Gut microbiota and personalized nutrition.

The gut microbiota has recently attracted unprecedented attention from the biomedical community for the mounting evidence supporting its central role in human health and disease [1] . The gut microbiota consists of the trillions of bacterial microorganisms, spanning over 500 species, that inhabit our gastrointestinal tracts. We now know that these bacteria are not simply commensal organisms in our bodies, but instead serve as an important ‘organ’ that regulates metabolic processes, including the digestion and absorption of nutrients, synthesis of vitamins, modulation of mucosal immunity, as well as production of toxins and carcinogens [1, 2] . The composition of the gut microbial community – whether the bacterial numbers are balanced or in dysbiosis – determines the nature of its influence on numerous physiological and pathological conditions.

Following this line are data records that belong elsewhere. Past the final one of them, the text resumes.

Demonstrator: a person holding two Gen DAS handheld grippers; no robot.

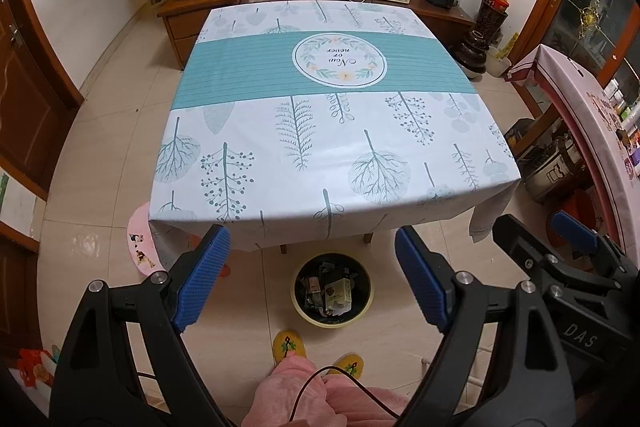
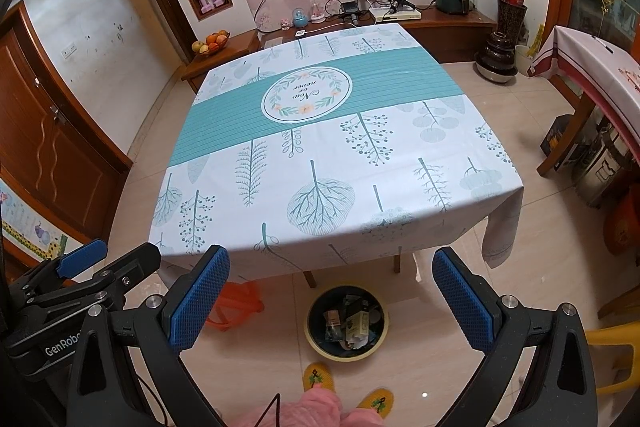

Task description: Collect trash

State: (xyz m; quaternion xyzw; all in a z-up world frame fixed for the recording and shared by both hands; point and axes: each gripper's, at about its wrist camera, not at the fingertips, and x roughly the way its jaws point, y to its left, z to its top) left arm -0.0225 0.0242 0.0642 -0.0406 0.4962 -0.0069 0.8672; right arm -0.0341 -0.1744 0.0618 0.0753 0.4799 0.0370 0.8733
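Left wrist view: the left gripper (image 1: pixel 312 275) is held spread wide with nothing in it. The trash bin (image 1: pixel 332 291), stuffed with wrappers, is seen on the floor right between its fingers, just below the table (image 1: pixel 332 131) edge. Right wrist view: the right gripper (image 2: pixel 332 303) is also spread and empty, with the bin (image 2: pixel 346 323) framed between its pads (image 2: pixel 196 303).
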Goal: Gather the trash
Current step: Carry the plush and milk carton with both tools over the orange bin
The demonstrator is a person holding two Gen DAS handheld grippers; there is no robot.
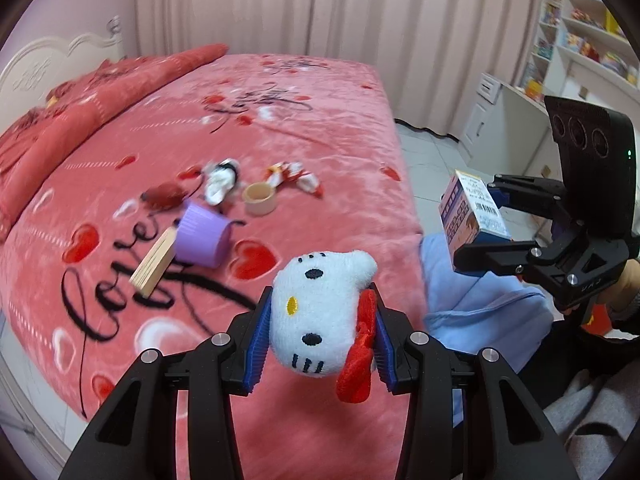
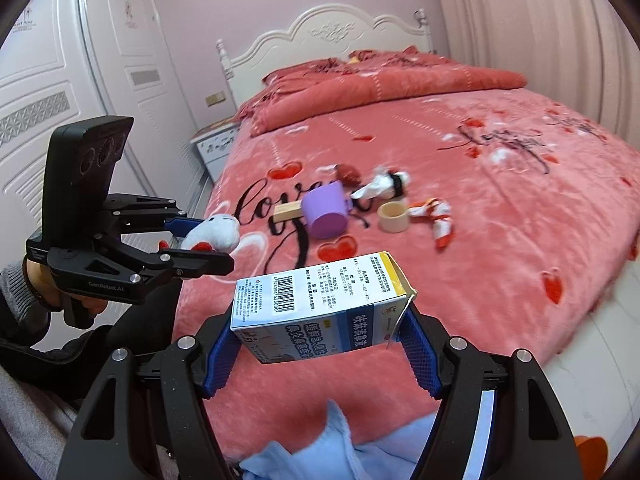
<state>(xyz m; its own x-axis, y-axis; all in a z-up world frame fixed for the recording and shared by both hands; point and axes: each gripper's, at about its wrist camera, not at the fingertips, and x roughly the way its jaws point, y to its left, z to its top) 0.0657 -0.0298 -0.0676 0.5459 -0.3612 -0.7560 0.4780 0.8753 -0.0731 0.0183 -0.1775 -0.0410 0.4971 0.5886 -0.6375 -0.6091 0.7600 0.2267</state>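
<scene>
My left gripper (image 1: 320,332) is shut on a white plush cat head with a red bow (image 1: 316,312), held above the near edge of the bed; the same plush cat head (image 2: 218,232) shows in the right wrist view. My right gripper (image 2: 320,344) is shut on a small printed carton (image 2: 320,300), which also appears as the carton (image 1: 472,212) at the right of the left wrist view. On the pink blanket (image 1: 280,128) lie a purple cup (image 1: 204,236) on its side, a wooden block (image 1: 154,264), a tape roll (image 1: 260,198) and crumpled wrappers (image 1: 294,176).
A light blue cloth (image 1: 480,312) hangs at the bed's near corner below both grippers. A folded red quilt (image 2: 380,84) and white headboard (image 2: 328,36) are at the far end. Wardrobe doors (image 2: 60,80), a nightstand (image 2: 216,144) and shelves (image 1: 580,48) surround the bed.
</scene>
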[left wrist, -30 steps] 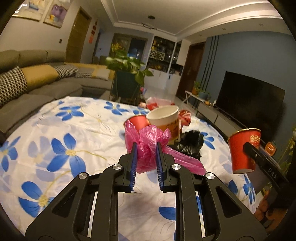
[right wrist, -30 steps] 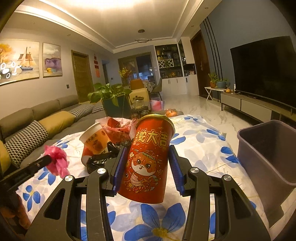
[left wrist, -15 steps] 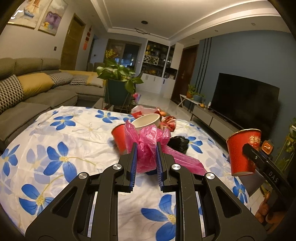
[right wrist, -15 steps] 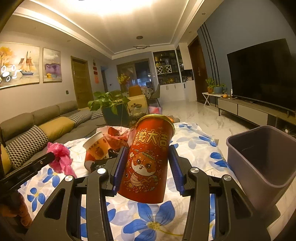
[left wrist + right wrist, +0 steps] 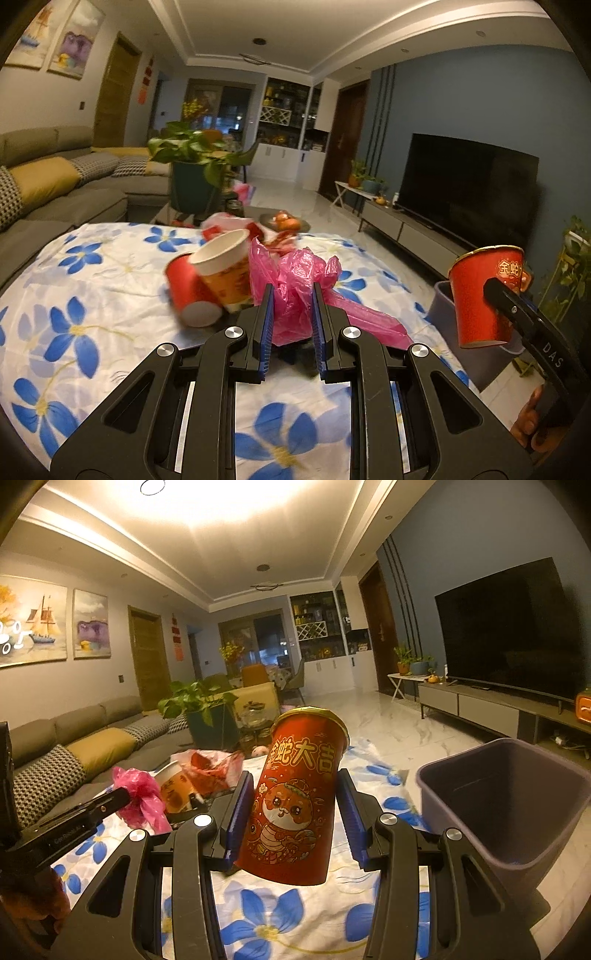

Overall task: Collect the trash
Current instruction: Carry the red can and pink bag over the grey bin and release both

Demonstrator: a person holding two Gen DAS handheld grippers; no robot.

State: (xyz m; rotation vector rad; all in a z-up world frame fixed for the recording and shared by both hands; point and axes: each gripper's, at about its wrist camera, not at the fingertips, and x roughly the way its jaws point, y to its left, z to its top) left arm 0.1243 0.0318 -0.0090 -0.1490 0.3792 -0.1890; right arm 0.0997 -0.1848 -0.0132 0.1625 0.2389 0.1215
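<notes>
Both claws loaded with trash above the floral table

We see the left claw (image 5: 291,314) clamped on a crumpled pink plastic bag (image 5: 295,280), held over the blue-flowered tablecloth (image 5: 74,314); the right claw (image 5: 291,808) grips a tall red paper cup (image 5: 295,794) printed with gold characters and a cartoon snake, tilted slightly and lifted off the table. We note the grey bin (image 5: 509,801) to the right of this cup, beside the table edge. On the table beyond the pink bag lie a red cup on its side (image 5: 188,291), touching a tilted white-rimmed orange cup (image 5: 225,269), with a red-and-white bag (image 5: 229,225) behind them. A sofa (image 5: 74,746), potted plant (image 5: 192,155) and television (image 5: 509,627) frame the room
</notes>
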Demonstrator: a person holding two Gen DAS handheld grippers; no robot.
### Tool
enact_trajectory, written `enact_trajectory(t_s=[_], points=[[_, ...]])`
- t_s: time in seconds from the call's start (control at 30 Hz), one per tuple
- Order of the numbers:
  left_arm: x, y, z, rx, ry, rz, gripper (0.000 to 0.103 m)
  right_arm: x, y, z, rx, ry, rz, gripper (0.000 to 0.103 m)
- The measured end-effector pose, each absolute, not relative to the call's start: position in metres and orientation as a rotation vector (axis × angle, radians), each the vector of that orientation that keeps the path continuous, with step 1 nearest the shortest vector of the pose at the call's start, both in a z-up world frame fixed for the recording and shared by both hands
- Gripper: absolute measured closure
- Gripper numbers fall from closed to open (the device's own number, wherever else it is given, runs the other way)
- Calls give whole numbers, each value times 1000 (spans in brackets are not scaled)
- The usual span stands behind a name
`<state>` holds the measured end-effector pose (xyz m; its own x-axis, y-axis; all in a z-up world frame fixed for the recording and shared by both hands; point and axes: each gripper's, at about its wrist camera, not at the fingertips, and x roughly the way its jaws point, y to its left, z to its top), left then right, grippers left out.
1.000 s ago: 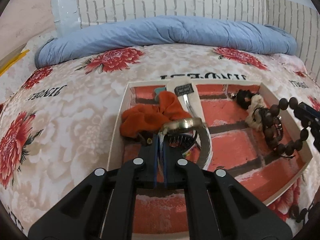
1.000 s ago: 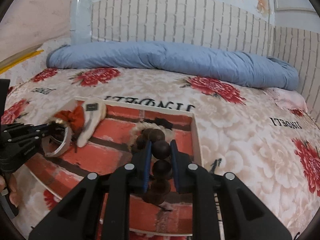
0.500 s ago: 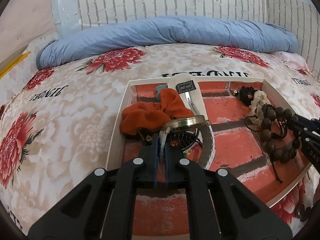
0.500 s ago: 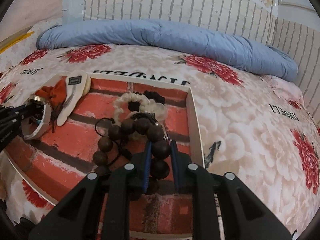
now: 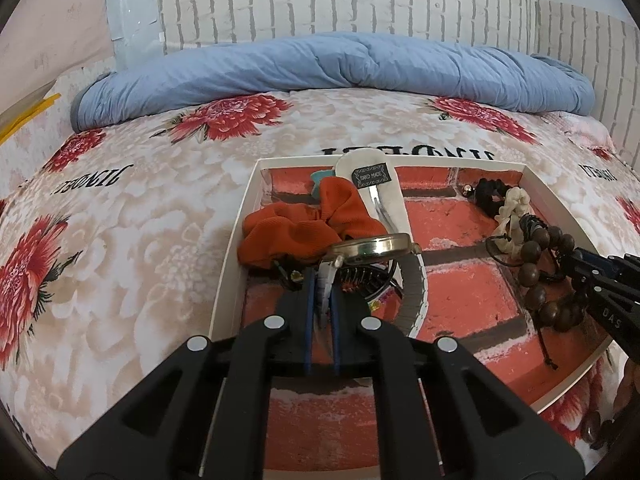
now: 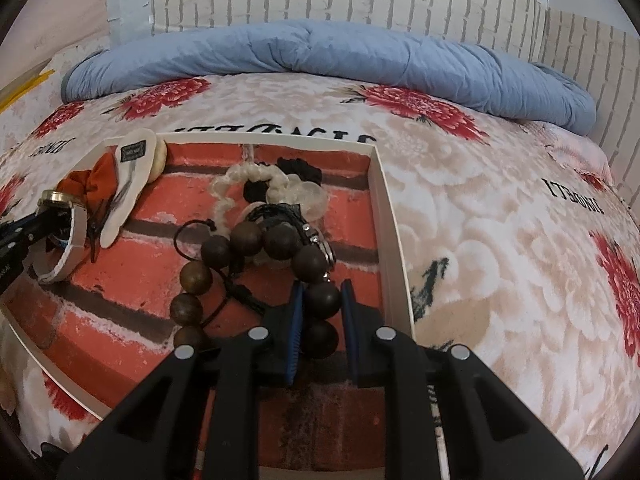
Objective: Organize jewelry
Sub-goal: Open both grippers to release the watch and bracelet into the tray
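**Both pieces down in the box, neither let go yet**

We are working over the floral bedspread with red blooms [image 6: 460, 216], where the shallow white-walled box with a red brick-print floor [image 6: 390, 216] is taking in the jewelry. Compared with a second ago, our right hand has come down: the bracelet of large dark wooden beads [image 6: 280, 240], which was hanging clear above the box, is now lying draped across the right side of the floor, beside the cream knitted hair tie [image 6: 224, 196]. Our right gripper [image 6: 320, 304] is still clenching one bead between its blue pads, so that placement is reached but not released.

Our left hand has not shifted. The left gripper [image 5: 322, 280] is pinching the pale strap of the gold-cased wristwatch [image 5: 370, 246], holding it on the box's left side next to the orange fabric scrunchie [image 5: 308, 228]. Whether the watch's strap is already resting on the floor we cannot tell for sure; a dark clip beneath it is crowding the view.

We judge the bracelet is ready to be let go, with the watch needing the same afterwards.
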<state>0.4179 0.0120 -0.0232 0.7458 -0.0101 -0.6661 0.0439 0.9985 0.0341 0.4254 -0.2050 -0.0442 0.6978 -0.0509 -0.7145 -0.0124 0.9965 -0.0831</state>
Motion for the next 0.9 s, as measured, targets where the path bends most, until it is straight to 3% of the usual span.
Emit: enact_trajectory(t_s=[0.27, 0.33, 0.37, 0.4, 0.53, 0.6, 0.67, 0.77, 0.9], points=[[415, 12, -21, 33, 725, -57, 75, 421, -203, -38, -92, 776, -12, 81], [414, 12, -19, 18, 729, -76, 65, 416, -204, -31, -86, 746, -11, 64], [413, 12, -17, 13, 727, -75, 50, 413, -204, -28, -85, 731, -10, 53], [411, 12, -15, 12, 717, -70, 37, 412, -204, -25, -85, 720, -8, 51], [401, 8, -3, 33, 666, -64, 28, 406, -206, -15, -78, 683, -7, 46], [396, 7, 2, 31, 648, -64, 15, 401, -207, -9, -86, 654, -15, 31], [390, 7, 7, 42, 625, -58, 7, 396, -209, -4, -95, 624, -29, 23], [384, 7, 12, 52, 606, -52, 5, 390, -213, 2, -88, 605, -38, 12], [379, 10, 12, 40, 618, -59, 5, 384, -221, 4, -54, 603, -25, 7]])
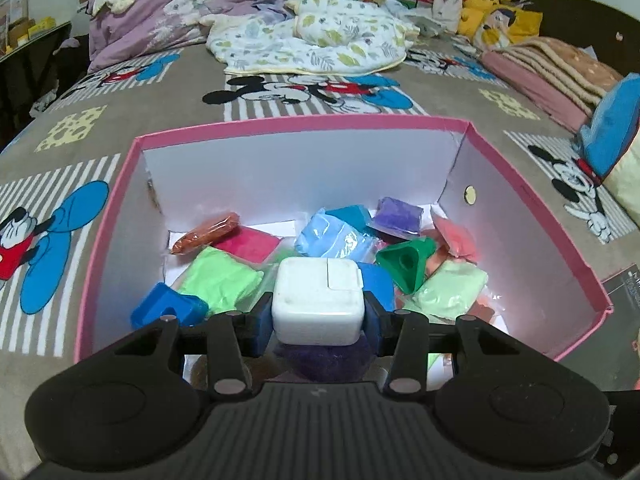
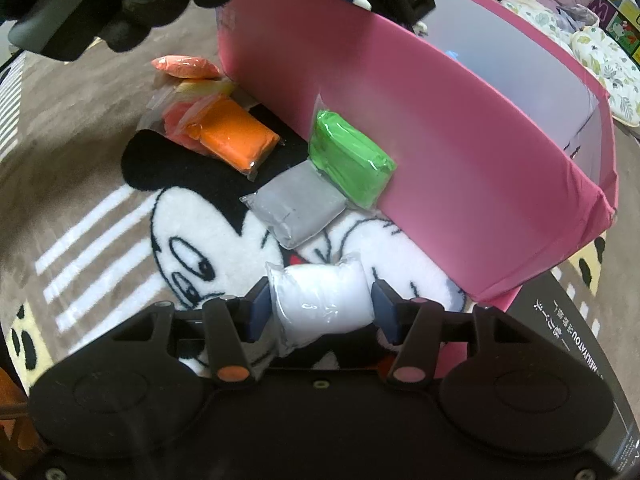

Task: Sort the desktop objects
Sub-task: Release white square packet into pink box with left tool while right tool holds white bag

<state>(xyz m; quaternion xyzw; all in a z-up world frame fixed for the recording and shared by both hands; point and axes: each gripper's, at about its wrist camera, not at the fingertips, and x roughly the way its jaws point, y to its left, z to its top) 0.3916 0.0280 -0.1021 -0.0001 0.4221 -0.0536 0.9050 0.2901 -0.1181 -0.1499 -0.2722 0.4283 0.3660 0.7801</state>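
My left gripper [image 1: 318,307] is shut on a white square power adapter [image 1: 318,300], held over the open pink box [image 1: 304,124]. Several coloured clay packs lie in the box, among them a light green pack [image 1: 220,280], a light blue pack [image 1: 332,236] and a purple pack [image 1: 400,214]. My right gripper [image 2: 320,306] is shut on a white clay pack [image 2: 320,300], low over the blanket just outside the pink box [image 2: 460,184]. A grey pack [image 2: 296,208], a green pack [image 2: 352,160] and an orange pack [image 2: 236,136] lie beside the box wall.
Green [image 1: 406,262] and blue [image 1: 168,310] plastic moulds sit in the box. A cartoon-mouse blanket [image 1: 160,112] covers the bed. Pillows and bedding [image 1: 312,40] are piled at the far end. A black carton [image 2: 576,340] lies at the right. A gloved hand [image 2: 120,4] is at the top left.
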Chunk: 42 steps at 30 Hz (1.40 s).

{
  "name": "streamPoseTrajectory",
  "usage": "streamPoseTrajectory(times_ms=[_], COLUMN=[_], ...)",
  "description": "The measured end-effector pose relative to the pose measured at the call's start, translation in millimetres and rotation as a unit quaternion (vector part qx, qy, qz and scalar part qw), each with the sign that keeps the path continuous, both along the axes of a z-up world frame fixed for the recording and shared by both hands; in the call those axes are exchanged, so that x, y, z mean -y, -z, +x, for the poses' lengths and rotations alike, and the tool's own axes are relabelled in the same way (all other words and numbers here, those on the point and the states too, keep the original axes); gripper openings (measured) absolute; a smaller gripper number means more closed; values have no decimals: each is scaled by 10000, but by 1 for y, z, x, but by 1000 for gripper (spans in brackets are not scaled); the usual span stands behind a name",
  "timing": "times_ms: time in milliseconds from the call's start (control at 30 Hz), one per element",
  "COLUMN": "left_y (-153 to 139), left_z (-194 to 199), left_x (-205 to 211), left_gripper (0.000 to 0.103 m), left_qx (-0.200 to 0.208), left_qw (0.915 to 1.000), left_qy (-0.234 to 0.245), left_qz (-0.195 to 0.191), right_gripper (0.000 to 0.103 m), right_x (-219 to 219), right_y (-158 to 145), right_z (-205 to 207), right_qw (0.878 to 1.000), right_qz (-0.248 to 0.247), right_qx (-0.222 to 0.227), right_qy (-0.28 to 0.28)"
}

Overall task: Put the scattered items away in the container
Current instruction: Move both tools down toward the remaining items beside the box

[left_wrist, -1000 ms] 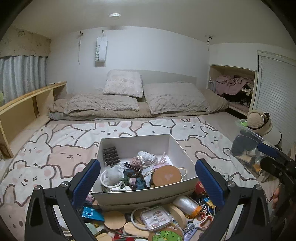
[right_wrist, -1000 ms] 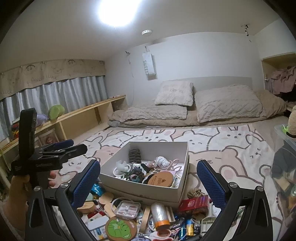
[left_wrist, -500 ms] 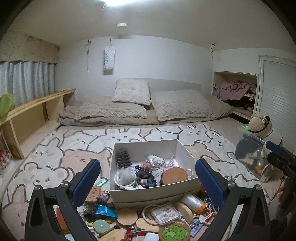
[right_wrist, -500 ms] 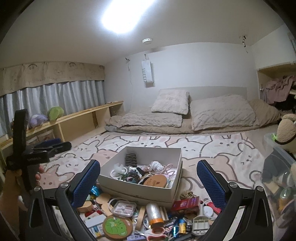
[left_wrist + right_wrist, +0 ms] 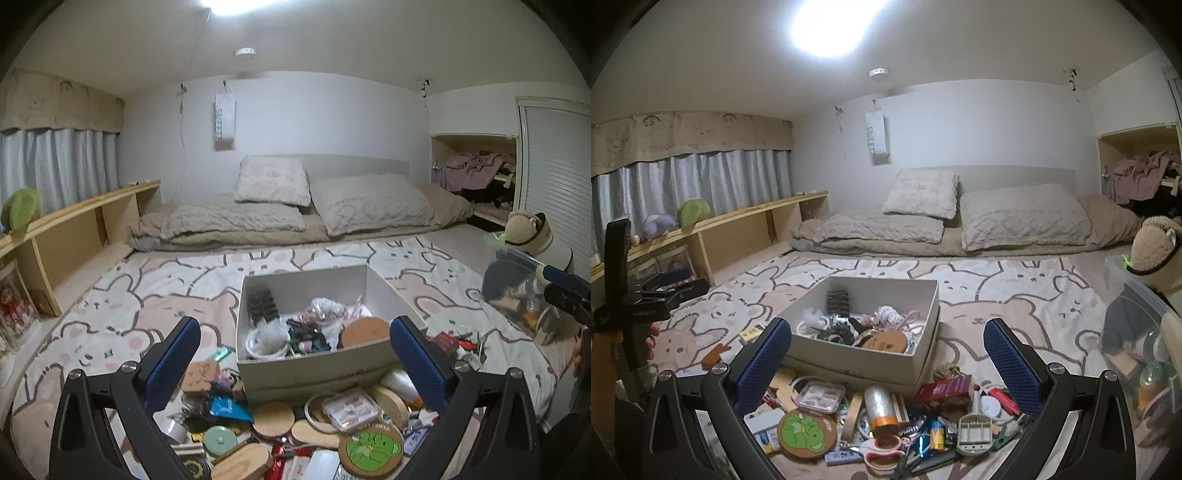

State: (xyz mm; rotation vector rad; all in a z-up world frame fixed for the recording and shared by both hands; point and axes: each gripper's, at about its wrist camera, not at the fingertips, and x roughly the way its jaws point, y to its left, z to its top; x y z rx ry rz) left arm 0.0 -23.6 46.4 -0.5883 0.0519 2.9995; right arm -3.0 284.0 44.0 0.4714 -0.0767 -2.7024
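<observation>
The left gripper (image 5: 295, 363) is hovering with its blue pads spread wide and nothing between them, and the white box (image 5: 314, 373) is lying straight ahead, its long axis running away from the tool. The scattered items (image 5: 295, 435) are sitting just below and before its tips. The right gripper (image 5: 888, 363) is likewise hanging released and empty, pitched slightly downward over its nearer share of the clutter, so either hand seems equally placed to pick.
</observation>
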Motion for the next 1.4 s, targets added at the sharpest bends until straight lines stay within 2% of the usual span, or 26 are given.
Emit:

Since the gut microbial profile is unique to each individual, evolves over a lifetime, and can be altered by internal and external factors (especially the diet), the gut microbiome presents us with further complexities as well as new opportunities for nutrigenomics and personalized nutrition. When we study the effects of dietary nutrients on gene expression, we must be aware that these effects can be mediated by gut bacteria. The gut microbiota can influence gene expression both locally and systemically. Through interactions with the intestinal mucosal tissue, certain species of bacteria can influence the expression of genes involved in nutrient absorption or immune function [3] , while some substances generated by gut bacteria can enter the bloodstream; for example, short-chain fatty acids (produced by fermentation of polysaccharides) can regulate lipogenesis gene expression in the liver, and toxins like lipopolysaccharides (LPS) can affect inflammation-related genes [4] . The quantities of these bacteria, such as the LPS-producing Escherichia coli , can be significantly altered by dietary nutrients. For example, a diet high in saturated fat has been shown to increase E. coli and subsequent LPS production [5] , while a laminarin-supplemented diet can suppress E. coli numbers and result in lower levels of inflammatory cytokines [6] . These findings illustrate a new interface for the regulation of gene expression by dietary nutrients, and also reveal an alternative pathway for regulating gene expression through the manipulation of the gut microbiota.